Alors voici un florilège des expressions typiques de la Belle Province que l’on a parfois bien du mal à comprendre, mais que l’on aime tant ! Chaque semaine, retrouvez dans cet article 10 nouveaux mots et expressions, de quoi améliorer votre compréhension et vous faire passer pour un local incognito, alors ne loupez pas le rendez-vous québécois hebdomadaire ! 😉

 

Leçon n°6

Pogner : Si j’ai tardé à faire apparaître ce mot dans ce dico, c’est bien parce qu’il m’a fallu du temps pour en comprendre toutes les significations… et elles sont nombreuses !! Ce verbe est un véritable passe partout. Il peut aussi bien vouloir dire « prendre/ saisir/ attraper », que « recevoir », « séduire », « surprendre », « comprendre » etc…
Ainsi voici quelques exemples d’usage :
« Il a pogné son train de justesse. »
« J’ai pogné une contravention en revenant de la cour. »
« Je ne comprends pas pourquoi, mais il pogne avec femmes. »
« Ils sont comme chien et chat, ils se pognent chaque fois qu’ils se croisent. »
« J’ai encore pogné la grippe cette année. »

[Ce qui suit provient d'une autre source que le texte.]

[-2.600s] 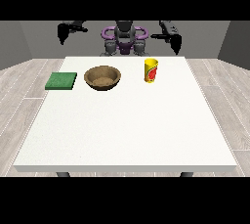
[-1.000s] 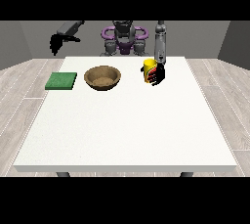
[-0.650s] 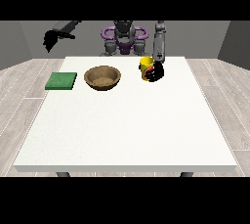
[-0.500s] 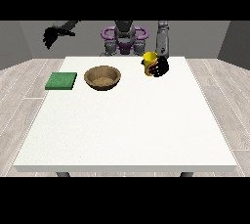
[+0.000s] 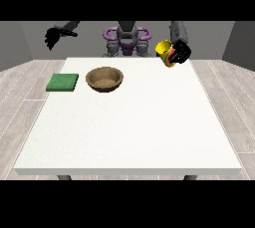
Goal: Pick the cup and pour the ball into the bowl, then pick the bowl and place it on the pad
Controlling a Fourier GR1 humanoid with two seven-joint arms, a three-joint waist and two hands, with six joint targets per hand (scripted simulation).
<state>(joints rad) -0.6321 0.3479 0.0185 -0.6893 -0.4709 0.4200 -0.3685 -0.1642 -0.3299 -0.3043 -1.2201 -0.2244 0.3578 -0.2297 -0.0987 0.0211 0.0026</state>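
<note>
A yellow cup [image 5: 163, 50] with red markings hangs above the table's far right part, tilted with its mouth toward the view's left. The hand at the view's right [image 5: 181, 53] has its fingers curled round it. The ball cannot be seen. A brown wooden bowl [image 5: 104, 78] stands on the white table [image 5: 129, 127] left of the middle, well apart from the cup. A flat green pad [image 5: 63, 82] lies left of the bowl near the table's left edge. The hand at the view's left [image 5: 52, 37] is raised high beyond the table's far left corner, holding nothing.
The robot's purple and grey torso [image 5: 127, 40] stands behind the table's far edge. Wooden floor surrounds the table.
The hand at the view's right came down on the cup, closed round it, and lifted it up and to the right, tilting it. The other hand rose up and outward to the left.
</note>
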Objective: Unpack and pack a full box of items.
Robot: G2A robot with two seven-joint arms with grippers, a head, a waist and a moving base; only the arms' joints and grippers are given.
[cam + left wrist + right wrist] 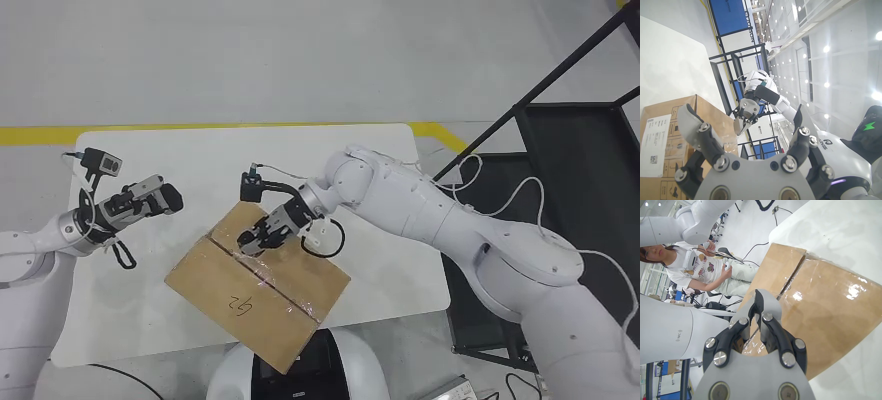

« C’est correct » / « J’suis correct » : A prononcer « correc’ « . Expression très couramment utilisée pour dire que « c’est bon », « c’est ok » ou encore « ça va ».

Chialer : Au Québec, chialer veut dire se plaindre. Un chialage désigne l’action de s’apitoyer sur son sort. Un chialieux désigne une personne qui a tendance à se plaindre.

C’est poche ! : Expression pour dire « C’est nul/mauvais ». Ce mot peut aussi s’employer comme adjectif comme par exemple pour se critiquer soi-même : « Je suis encore arrivé le dernier de la course, je suis poche ! »

Bibitte/ bebitte : Insecte, petite bestiole.

« J’ai pas le goût » : Ne pas avoir envie de faire quelque chose..

« J’suis pas capable » : Expression assez drôle pour dire qu’on ne se sent pas de le faire ou qu’on en a pas envie, qu’on se sent fatigué, incapable de faire quelque chose…

« J’ai de la misère » : « J’ai du mal » à faire quelque chose..

C’est plate : Plate est synonyme de « dommage », « regrettable » ou « ennuyant » : « Osti que ce film est plate ! »

L’échapper : Lorsque l’on fait tomber quelque chose par terre. « Attention tu as échappé tes clés ».

 

Leçon n°5 – ♩ « Tout, tout, tout vous saurez tout sur le zizi » ♫

Cette semaine, puisque le dico a été absent depuis un moment, je vous propose de me rattraper en vous offrant une leçon particulière…ment sexy !

Dater : Comme de nombreux mots dans le vocabulaire québécois, « dater » est un anglicisme qui signifie que l’on a un rencard, que l’on voit quelqu’un. De même, quand on parle de sa « date », on parle de la personne qu’il/elle fréquente. 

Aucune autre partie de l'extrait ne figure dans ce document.